Is there a need to reconcile the differences? Not at all. There is no need to reconcile. It is human nature to divide themselves into ideas, religion, politics, cultures, and nations. Shia, Sunni, and Ahmadiyya divisions are natural. There is no need to compel anyone to believe otherwise. Islam forbids compulsion (Quran 2:256) against one’s will without ifs and buts, and I hope all of us get that message right.

However, there is a need to understand one another and accept their uniqueness.

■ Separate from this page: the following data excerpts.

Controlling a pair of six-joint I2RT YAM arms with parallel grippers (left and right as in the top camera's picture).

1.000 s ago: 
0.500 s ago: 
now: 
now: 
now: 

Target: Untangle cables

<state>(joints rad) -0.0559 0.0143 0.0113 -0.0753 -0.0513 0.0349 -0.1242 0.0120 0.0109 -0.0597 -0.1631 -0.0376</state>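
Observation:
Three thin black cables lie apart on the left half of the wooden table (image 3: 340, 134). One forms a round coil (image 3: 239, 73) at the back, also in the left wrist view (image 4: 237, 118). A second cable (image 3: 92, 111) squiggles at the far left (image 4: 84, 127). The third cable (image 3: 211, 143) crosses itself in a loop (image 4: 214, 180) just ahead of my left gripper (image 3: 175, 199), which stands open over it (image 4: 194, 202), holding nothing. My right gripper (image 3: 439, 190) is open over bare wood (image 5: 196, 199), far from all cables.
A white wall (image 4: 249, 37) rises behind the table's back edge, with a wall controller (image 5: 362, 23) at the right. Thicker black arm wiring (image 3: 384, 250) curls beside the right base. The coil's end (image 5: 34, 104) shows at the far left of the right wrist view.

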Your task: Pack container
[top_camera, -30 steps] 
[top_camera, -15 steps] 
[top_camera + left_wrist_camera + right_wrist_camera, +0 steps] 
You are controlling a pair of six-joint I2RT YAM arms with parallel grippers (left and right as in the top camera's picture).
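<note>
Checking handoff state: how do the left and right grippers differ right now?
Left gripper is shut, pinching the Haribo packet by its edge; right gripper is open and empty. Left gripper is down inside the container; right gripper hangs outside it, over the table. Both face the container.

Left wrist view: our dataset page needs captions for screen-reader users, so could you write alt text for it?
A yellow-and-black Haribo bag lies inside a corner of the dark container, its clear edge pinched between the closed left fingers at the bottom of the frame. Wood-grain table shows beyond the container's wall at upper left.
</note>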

Islam is not a private club owned by stockholders who decide who should be a member and who should not. Islam is a public religion, like a public park where all are welcome to enjoy being here or choose not to come. It is time for Muslims to respectfully accept each denomination as valid and believe in Allah’s wisdom expressed in the Quran in so many verses, particularly Quran 49:13, 109:6, and 2:256.

God wants all his creation to be free from fear and conflicts and wants everyone to achieve freedom. He wants everyone to be in harmony with oneself and with what surrounds them—life and environment.